Было бы, однако, неправильно зациклиться на проблемах Roivant с болезнью Альцгеймера. У Рамасвами долгосрочная стратегия. Во многом он следует по пути миллиардера Майкла Пирсона, главы компании Valeant Pharmaceuticals. В начале 2000-х, когда получить одобрение федеральной комиссии для вывода нового препарата на рынок было сложнее, чем когда-либо, Пирсон разработал финансовую стратегию, благодаря которой его компанию теперь оценивают в $80 млрд. Он использовал офшоры для покупки «недоделанных» препаратов и снижал затраты, в том числе на разработку, до минимума. Такой подход был оценен Уолл-стрит, в частности Биллом Экманом. Принадлежащий ему хедж-фонд Pershing Square сейчас владеет 5,7%-ной долей в Valeant.
Нечто подобное делает сейчас Рамасвами, только он уверен, что благодаря развитию биотека сейчас создано столько лекарств, что всегда можно найти уже разработанный, но забытый препарат и дешево его купить, а средства вложить в R&D. «Именно биотехнологии могут извлекать ценность из продуктов, которые еще не выведены на рынок, а не из иссякающих денежных потоков», — говорит он.

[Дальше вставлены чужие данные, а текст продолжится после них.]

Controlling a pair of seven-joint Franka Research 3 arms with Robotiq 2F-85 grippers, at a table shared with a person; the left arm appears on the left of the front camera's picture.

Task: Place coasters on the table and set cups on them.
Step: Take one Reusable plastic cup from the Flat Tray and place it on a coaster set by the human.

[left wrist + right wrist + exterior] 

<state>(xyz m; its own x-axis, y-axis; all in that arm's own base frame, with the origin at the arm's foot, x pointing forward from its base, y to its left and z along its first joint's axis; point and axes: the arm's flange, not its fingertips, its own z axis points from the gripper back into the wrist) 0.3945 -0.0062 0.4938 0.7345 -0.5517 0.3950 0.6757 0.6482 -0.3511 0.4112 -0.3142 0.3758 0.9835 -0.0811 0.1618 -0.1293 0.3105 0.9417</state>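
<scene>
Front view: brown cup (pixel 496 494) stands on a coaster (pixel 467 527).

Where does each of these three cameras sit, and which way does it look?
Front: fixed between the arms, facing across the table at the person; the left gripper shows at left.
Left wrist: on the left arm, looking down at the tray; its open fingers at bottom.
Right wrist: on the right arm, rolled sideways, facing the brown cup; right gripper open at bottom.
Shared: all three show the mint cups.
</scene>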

У Рамасвами, в отличие от Пирсона, есть харизма. Он может очаровать кого угодно. «Мне нравятся люди, которые достаточно смелы и у них что-то получается, но при этом то, что они делают, не противно, — говорит Брент Саундерс, глава Allergan, который как-то завтракал с Рамасвами. — И думаю, что Вивек как нельзя лучше отвечает этим критериям».

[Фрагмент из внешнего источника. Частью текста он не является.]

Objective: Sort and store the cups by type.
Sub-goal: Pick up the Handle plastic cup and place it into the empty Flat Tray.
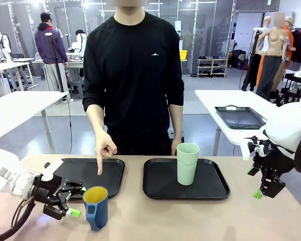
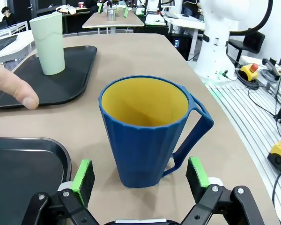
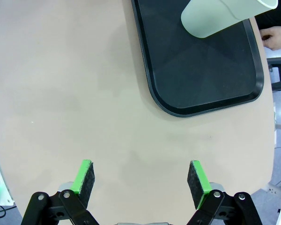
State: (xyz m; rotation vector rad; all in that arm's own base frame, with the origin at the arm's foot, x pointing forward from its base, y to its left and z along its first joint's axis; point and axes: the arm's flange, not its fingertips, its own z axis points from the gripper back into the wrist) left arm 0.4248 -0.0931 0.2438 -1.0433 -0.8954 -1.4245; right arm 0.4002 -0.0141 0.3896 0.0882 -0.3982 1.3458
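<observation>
Dark blue mug (image 2: 143, 140), yellow inside, stands upright on the bare surface (image 1: 190, 221) just in front of the left tray (image 1: 113, 173). Left tool (image 1: 76, 202) is spread wide towards it, green pads at either side of its base, neither one touching. The handle faces the pad on the wrist view's right. A person's hand (image 1: 104, 148) points one finger down at that tray. Mint-green tumbler (image 1: 187, 163) stands upright on the right tray (image 1: 210, 188). Right tool (image 3: 140, 180) hangs released above bare surface, grasping nothing
</observation>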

Как и у Пирсона, у Рамасвами есть стратегия роста. Даже если он потерпит неудачу с RVT-101 (хотя многие врачи, которые занимаются Альцгеймером, возлагают на это лекарство большие надежды), Axovant уже заработала на нем почти $200 млн и может потратить их на следующие проекты. А тем временем принадлежащая Рамасвами Roivant, у которой еще остается порядка $100 млн, будет скупать другие лекарства, которые можно будет выделить в отдельную компанию или хранить до времени все вместе, как силос, а потом создавать команды под каждый проект. Такой подход поможет ему диверсифицировать свои риски на манер фонда фондов и при этом дать инвесторам возможность выбрать какое-то одно терапевтическое направление.
Независимо от эффективности выбранных Рамасвами препаратов он, безусловно, применил действительно инновационную финансовую схему, которая сама по себе позволит многим сохранить жизнь или ее улучшить. А это в любом случае плюс в карму, даже если пузырь биотехнологий лопнет.